The only new problem that arises is that maybe the in-band length information or headers get corrupted resulting in misinterpreting the truncation that actually occurred. And again, you already need to be robust to garbage. And you can just change my proposal to recompute the integrity tag on the truncated data if you think that really matters.

cryptonector [3 hidden]5 mins ago
> Path MTU discovery has not been enthusiastically embraced

Ugh. I don't understand this. Especially passive PMTUD should just be rolled out everywhere. On Linux it still defaults to disabled! https://sourcegraph.com/search?q=context%3Aglobal+repo%3A%5E...

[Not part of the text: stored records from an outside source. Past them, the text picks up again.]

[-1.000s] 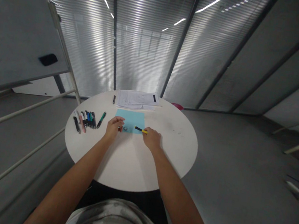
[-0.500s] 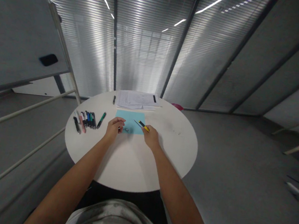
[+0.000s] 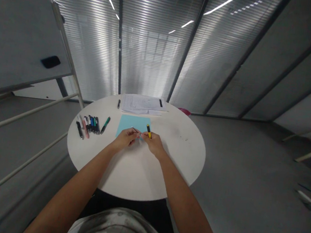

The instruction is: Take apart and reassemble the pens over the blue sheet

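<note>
My right hand (image 3: 153,142) is closed on a yellow pen barrel (image 3: 149,131) with a black end, which points up and away from me. Close against it, my left hand (image 3: 126,138) has its fingers pinched together. A thin dark rod like a pen refill (image 3: 134,129) shows at the left fingertips. The two hands' fingertips meet or nearly meet; whatever small part lies between them is too small to make out. Both hands are over the near edge of a light blue sheet (image 3: 135,121) on the round white table (image 3: 133,178).
Several pens (image 3: 92,124) lie in a row at the table's left, with a green and black pen (image 3: 105,125) beside them. Stacked printed papers (image 3: 141,104) and a dark pen (image 3: 119,103) are at the far edge. A whiteboard frame (image 3: 76,84) stands at left.
My hands have come together over the blue sheet. The yellow barrel has tilted more upright, and the thin rod, earlier beside it at my right hand, now shows at my left fingertips.
</note>
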`<state>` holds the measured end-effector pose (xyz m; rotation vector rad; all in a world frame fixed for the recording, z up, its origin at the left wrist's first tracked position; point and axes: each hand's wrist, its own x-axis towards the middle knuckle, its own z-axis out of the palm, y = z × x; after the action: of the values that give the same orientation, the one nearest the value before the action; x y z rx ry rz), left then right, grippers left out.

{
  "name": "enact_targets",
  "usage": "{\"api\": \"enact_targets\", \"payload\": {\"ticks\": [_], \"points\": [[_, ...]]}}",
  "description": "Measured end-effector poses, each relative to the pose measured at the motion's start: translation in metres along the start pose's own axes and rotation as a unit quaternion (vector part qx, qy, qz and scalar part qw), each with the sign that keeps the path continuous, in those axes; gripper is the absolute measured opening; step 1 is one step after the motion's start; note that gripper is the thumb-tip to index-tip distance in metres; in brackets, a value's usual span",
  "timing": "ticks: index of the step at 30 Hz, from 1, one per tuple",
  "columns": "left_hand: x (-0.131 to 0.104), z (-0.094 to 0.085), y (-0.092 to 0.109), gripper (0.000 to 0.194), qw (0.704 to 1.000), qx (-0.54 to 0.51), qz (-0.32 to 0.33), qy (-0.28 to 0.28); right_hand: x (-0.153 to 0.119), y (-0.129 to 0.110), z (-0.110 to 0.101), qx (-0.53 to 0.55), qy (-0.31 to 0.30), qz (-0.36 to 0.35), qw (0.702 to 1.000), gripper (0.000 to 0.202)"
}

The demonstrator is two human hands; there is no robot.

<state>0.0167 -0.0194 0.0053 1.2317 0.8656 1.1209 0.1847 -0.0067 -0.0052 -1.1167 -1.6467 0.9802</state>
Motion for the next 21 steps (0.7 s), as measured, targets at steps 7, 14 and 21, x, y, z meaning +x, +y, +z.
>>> {"api": "enact_targets", "payload": {"ticks": [7,14,21], "points": [[0.002,-0.002,0.001,0.032,0.999,-0.014,-0.005,0.032,0.000,0.006,0.002,0.019,0.001,0.002,1.000,0.041],[0.007,-0.009,0.004,0.032,0.985,-0.152,0.002,0.079,-0.003,0.007,0.003,-0.008,-0.046,-0.013,0.999,0.041],[0.015,-0.015,0.002,0.030,0.972,-0.177,0.004,0.153,-0.008,0.002,0.002,-0.062,-0.085,-0.019,0.994,0.042]]}}
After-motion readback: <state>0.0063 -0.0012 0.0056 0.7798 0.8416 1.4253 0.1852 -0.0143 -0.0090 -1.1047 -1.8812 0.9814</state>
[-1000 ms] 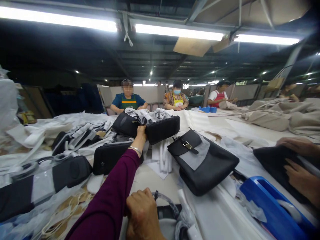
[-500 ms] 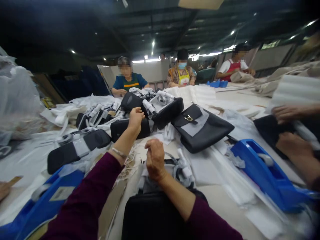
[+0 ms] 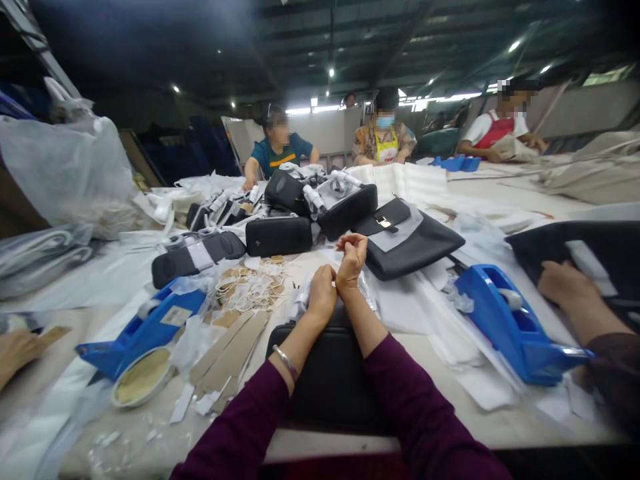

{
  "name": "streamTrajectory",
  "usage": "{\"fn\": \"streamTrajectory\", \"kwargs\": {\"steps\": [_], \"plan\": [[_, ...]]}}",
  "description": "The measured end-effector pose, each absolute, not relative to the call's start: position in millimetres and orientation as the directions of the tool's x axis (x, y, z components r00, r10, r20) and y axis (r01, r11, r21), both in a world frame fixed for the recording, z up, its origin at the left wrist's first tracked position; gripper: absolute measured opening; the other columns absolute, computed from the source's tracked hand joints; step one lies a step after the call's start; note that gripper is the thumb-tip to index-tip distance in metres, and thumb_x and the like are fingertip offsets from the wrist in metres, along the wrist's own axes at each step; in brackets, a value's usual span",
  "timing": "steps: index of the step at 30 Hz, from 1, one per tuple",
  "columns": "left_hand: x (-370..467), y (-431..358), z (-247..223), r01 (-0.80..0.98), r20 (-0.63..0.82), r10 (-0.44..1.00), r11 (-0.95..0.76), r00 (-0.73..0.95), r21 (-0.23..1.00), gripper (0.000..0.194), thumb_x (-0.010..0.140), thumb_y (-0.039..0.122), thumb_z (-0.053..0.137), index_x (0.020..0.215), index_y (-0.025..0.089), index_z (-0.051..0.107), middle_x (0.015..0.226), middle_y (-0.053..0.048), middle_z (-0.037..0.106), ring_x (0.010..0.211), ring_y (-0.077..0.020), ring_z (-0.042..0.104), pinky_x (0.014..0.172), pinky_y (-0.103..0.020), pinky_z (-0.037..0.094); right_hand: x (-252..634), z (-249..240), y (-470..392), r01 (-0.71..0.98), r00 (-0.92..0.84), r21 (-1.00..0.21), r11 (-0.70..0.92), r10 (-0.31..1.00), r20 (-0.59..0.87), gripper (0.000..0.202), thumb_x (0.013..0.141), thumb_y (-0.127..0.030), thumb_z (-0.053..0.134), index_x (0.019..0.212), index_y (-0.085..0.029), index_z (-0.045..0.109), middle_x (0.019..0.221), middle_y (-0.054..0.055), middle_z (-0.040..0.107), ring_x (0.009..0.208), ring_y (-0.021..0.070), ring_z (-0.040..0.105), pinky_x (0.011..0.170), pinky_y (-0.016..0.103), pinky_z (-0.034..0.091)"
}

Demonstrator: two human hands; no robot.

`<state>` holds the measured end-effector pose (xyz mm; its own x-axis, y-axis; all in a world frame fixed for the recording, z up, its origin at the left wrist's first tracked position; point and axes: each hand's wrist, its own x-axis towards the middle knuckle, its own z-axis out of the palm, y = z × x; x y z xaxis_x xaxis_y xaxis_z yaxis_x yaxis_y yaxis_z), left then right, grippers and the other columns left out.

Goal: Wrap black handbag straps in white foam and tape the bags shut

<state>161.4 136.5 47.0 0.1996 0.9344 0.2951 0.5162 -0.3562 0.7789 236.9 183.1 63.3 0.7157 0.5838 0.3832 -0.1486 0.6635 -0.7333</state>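
A black bag lies at the table's front edge, below my forearms, with clear-wrapped parts at its far end. My left hand, with a bangle at the wrist, is closed just beyond the bag; what its fingers hold, if anything, is too small to tell. Touching it on the right, my right hand is raised with bent fingers pinched together; nothing can be made out between them. Beyond my hands are a black box-shaped bag and a black flap bag with a gold buckle and grey sheet.
Blue tape dispensers stand left and right. A round tin, cardboard strips and tangled strings lie to the left. Co-workers' hands show at both sides; several people are across the table.
The view has shifted. My left hand has come back from the bag pile to beside my right hand, and its fingers have closed. My right hand is now raised against it.
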Motion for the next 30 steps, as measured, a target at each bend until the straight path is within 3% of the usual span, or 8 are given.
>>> {"fn": "streamTrajectory", "kwargs": {"steps": [6,11,15,18,21,24,27,30], "plan": [[161.3,125.5,46.4,0.681,0.341,0.891,-0.45,0.3,0.577,0.022,0.084,0.001,0.04,0.079,0.018,0.055,0.092,-0.008,0.056,0.095,-0.0242,0.052,0.087,-0.04,0.041,244.6,57.0,193.4,-0.148,0.751,-0.768,0.623,0.576,0.323,0.016,0.073,-0.026,0.04,0.088,-0.021,0.043,0.078,-0.001,0.05,0.063,0.0105,0.051,0.059,0.023,0.043],[142.2,84.9,52.0,0.777,0.534,0.759,-0.57,0.372,0.267,0.02,0.086,0.005,0.041,0.086,0.018,0.056,0.096,-0.01,0.055,0.095,-0.0259,0.05,0.086,-0.042,0.044,248.5,47.5,199.2,-0.083,0.756,-0.84,0.536,0.583,0.297,0.017,0.074,-0.027,0.036,0.089,-0.021,0.041,0.077,-0.001,0.051,0.062,0.0107,0.054,0.058,0.023,0.045],[126.0,59.9,27.1,0.703,0.409,0.696,-0.693,0.591,0.164,0.017,0.089,0.011,0.044,0.085,0.018,0.058,0.089,-0.007,0.059,0.087,-0.0249,0.055,0.078,-0.04,0.047,266.8,37.0,200.0,0.083,0.73,-0.931,0.356,0.614,0.3,0.027,0.069,-0.02,0.031,0.092,-0.018,0.044,0.081,0.003,0.056,0.064,0.0128,0.059,0.061,0.026,0.049],[122.7,55.1,13.4,0.686,0.344,0.678,-0.717,0.649,0.12,0.012,0.091,0.018,0.05,0.085,0.017,0.06,0.084,-0.007,0.061,0.082,-0.0248,0.058,0.077,-0.042,0.048,281.1,34.8,203.5,0.31,0.619,-0.935,0.173,0.709,0.336,0.031,0.068,-0.014,0.033,0.091,-0.014,0.054,0.084,0.008,0.062,0.073,0.0172,0.063,0.069,0.031,0.051],[122.4,54.8,12.5,0.652,0.338,0.659,-0.742,0.671,0.153,0.019,0.087,0.035,0.06,0.084,0.016,0.061,0.083,-0.008,0.062,0.082,-0.0259,0.059,0.075,-0.042,0.05,280.7,38.1,218.7,0.585,0.456,-0.811,0.02,0.818,0.35,0.028,0.069,-0.007,0.042,0.087,-0.014,0.063,0.094,0.012,0.066,0.091,0.0224,0.063,0.084,0.034,0.046],[121.1,53.9,14.6,0.645,0.349,0.674,-0.733,0.651,0.214,0.032,0.079,0.046,0.068,0.089,0.016,0.062,0.09,-0.009,0.063,0.088,-0.0283,0.06,0.076,-0.042,0.052,267.1,41.6,241.5,0.783,0.333,-0.616,-0.086,0.894,0.299,0.026,0.072,-0.002,0.049,0.088,-0.013,0.066,0.102,0.018,0.065,0.1,0.0273,0.06,0.088,0.039,0.042],[119.1,53.1,13.3,0.651,0.345,0.702,-0.709,0.623,0.27,0.042,0.073,0.051,0.072,0.094,0.015,0.063,0.097,-0.011,0.064,0.092,-0.0302,0.06,0.078,-0.044,0.052,252.7,43.1,256.9,0.891,0.252,-0.436,-0.126,0.937,0.242,0.02,0.079,-0.006,0.052,0.093,-0.009,0.066,0.1,0.02,0.065,0.1,0.0295,0.06,0.087,0.043,0.043],[118.1,53.7,11.1,0.652,0.334,0.715,-0.698,0.614,0.297,0.046,0.069,0.053,0.074,0.093,0.015,0.064,0.098,-0.012,0.064,0.09,-0.0312,0.062,0.077,-0.044,0.053,242.1,44.9,257.0,0.949,0.186,-0.292,-0.119,0.959,0.215,0.02,0.086,-0.013,0.052,0.103,-0.009,0.063,0.1,0.014,0.066,0.1,0.0264,0.059,0.087,0.044,0.044]]}}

whiatp [3 hidden]5 mins ago
PMTU just doesn't feel reliable to me because of poorly behaved boxes in the middle. The worst offender I've had to deal with was AWS Transit Gateway, which just doesn't bother sending ICMP too big messages. The second worst offender is, IMO (data center and ISP) routers that generate ICMP replies in their CPU, meaning large packets hit a rate limited exception punt path out of the switch ASIC over to the cheapest CPU they could find to put in the box. If too many people are hitting that path at the same time, (maybe) no reply for you.

More rare cases, but really frustrating to debug was when we had an L2 switch in the path with lower MTU than the routers it was joining together. Without an IP level stack, there is no generation of ICMP messages and that thing just ate larger packets. The even stranger case was when there was a Linux box doing forwarding that had segment offload left on. It was taking in several 1500 byte TCP packets from one side, smashing them into ~9000 byte monsters, and then tried to send those over a VPNish network interface that absolutely couldn't handle that. Even if the network in the middle bothered to generate the ICMP too big message, the source would have been thoroughly confused because it never sent anything over 1500.

toast0 [3 hidden]5 mins ago
> The even stranger case was when there was a Linux box doing forwarding that had segment offload left on. It was taking in several 1500 byte TCP packets from one side, smashing them into ~9000 byte monsters, and then tried to send those over a VPNish network interface that absolutely couldn't handle that. Even if the network in the middle bothered to generate the ICMP too big message, the source would have been thoroughly confused because it never sent anything over 1500.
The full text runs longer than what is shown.